Assignment → Copy the full listing, changing nothing.

Data block →
╔══
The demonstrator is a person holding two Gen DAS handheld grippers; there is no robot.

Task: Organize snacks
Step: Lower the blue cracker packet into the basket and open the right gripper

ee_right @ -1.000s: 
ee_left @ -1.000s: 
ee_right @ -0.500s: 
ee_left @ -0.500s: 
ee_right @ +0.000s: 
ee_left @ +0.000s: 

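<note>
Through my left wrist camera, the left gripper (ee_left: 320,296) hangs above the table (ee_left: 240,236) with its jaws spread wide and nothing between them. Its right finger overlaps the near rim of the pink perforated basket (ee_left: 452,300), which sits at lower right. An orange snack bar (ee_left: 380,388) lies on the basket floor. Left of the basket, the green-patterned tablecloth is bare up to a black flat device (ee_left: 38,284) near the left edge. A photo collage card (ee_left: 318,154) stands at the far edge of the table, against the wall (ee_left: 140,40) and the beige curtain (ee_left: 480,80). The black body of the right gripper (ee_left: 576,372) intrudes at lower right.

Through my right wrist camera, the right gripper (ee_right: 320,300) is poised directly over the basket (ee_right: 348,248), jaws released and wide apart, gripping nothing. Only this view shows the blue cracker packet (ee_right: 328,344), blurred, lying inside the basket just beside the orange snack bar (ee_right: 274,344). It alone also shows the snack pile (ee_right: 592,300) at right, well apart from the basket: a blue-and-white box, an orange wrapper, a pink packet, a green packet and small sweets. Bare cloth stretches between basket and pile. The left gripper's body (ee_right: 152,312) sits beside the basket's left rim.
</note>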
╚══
Your solution →
The demonstrator is a person holding two Gen DAS handheld grippers; there is no robot.

Task: Organize snacks
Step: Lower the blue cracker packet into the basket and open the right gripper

ee_right @ -1.000s: 
ee_left @ -1.000s: 
ee_right @ -0.500s: 
ee_left @ -0.500s: 
ee_right @ +0.000s: 
ee_left @ +0.000s: 

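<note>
Through my left wrist camera, the left gripper (ee_left: 320,296) hangs above the table (ee_left: 240,236) with its jaws spread wide and nothing between them. Its right finger overlaps the near rim of the pink perforated basket (ee_left: 452,300), which sits at lower right. An orange snack bar (ee_left: 380,388) lies on the basket floor. Left of the basket, the green-patterned tablecloth is bare up to a black flat device (ee_left: 38,284) near the left edge. A photo collage card (ee_left: 318,154) stands at the far edge of the table, against the wall (ee_left: 140,40) and the beige curtain (ee_left: 480,80). The black body of the right gripper (ee_left: 576,372) intrudes at lower right.

Through my right wrist camera, the right gripper (ee_right: 320,300) is poised directly over the basket (ee_right: 348,248), jaws released and wide apart, gripping nothing. Only this view shows the blue cracker packet (ee_right: 328,344), blurred, lying inside the basket just beside the orange snack bar (ee_right: 274,344). It alone also shows the snack pile (ee_right: 592,300) at right, well apart from the basket: a blue-and-white box, an orange wrapper, a pink packet, a green packet and small sweets. Bare cloth stretches between basket and pile. The left gripper's body (ee_right: 152,312) sits beside the basket's left rim.
</note>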

No further output is required here.